Crawlers get bored these two days.

Source: Internet
Author: User

These two days have been plagued by crawlers. IIS logs are recorded in the database and queried in real time using SQL statements. It is found that even if it is an IP address, it is a process to judge, not at a glance.

1. I used SQL to sort the top 10 in reverse order and found that the crawler with the largest number of accesses to aspx is "should block", because some of them use many IP addresses, on average, each IP Address has a small number of accesses, and even top 30 is not necessarily included.

2. Some crawlers do well, but should not be blocked. They will crawl according to the website. For example, if IIS has been crawled to death, it will detect that it cannot be accessed, stop crawling. If it's just a simple select Top 100 clienthost, count (clienthost) as Count
From iis_log
Where
Target like '%. aspx'
Group by clienthost
Order by Count DESC, clienthost DESC

In fact, the top few crawlers may be high-quality crawlers. Although they are frequently accessed, they are accessed When IIS is still normal. Some crawlers will find that, no matter whether your IIS is dead or not, the frequency of each minute is almost the same. It's so damn. Therefore, we have to combine the group by clienthost that is at least accurate to minutes.

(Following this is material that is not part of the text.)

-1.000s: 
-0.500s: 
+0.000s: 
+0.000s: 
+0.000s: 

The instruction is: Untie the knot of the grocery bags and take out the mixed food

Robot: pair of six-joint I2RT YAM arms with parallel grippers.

3. Check the status with netstat on the frontend?

For example, netstat-Na | grep TCP | gawk '{print $5}' | SED's/: FFFF: // G' | grep-V ":: "| grep-V": // * "| gawk 'fs = ": "{print $1} '| grep-V" 127.0.0.1 "| sort | uniq-c | sort-NR

This command can be sorted in reverse order by the number of connections, and the output content is similar

69 218.213.241.149
65 116.23.209.15
62 121.32.51.166
57 218.240.137.162
52 123.113.33.243
45 221.238.245.116
45 220.180.129.102
44 222.243.5.91
42 60.209.42.134
39 221.212.195.202
......................

Some people say that the first few digits are all blocked, write a script to automatically add iptables for drop, and then delete it regularly without permanent blocking. Please give it a chance to correct it.

I think this is not perfect, and it is easy to kill by mistake. The reason is:

1. Can I set the number of mails? 30? 40? 50? This day and evening are different.

2. In fact, when I open a page, I output more than 1 IP address on the client. I understand that there are images in the page after all, I can see three output statistics. But I open several pages at the same time and the number of pages reaches dozens. Then I can block myself?

 

Then, how can we combine the netstat status with the specific access content logs in IIS for analysis ??

Continue learning ....

Contact Us

The content source of this page is from Internet, which doesn't represent Alibaba Cloud's opinion; products and services mentioned on that page don't have any relationship with Alibaba Cloud. If the content of the page makes you feel confusing, please write us an email, we will handle the problem within 5 days after receiving your email.

If you find any instances of plagiarism from the community, please send an email to: info-contact@alibabacloud.com and provide relevant evidence. A staff member will contact you within 5 working days.

A Free Trial That Lets You Build Big!

Start building with 50+ products and up to 12 months usage for Elastic Compute Service

  • Sales Support

    1 on 1 presale consultation

  • After-Sales Support

    24/7 Technical Support 6 Free Tickets per Quarter Faster Response

  • Alibaba Cloud offers highly flexible support services tailored to meet your exact needs.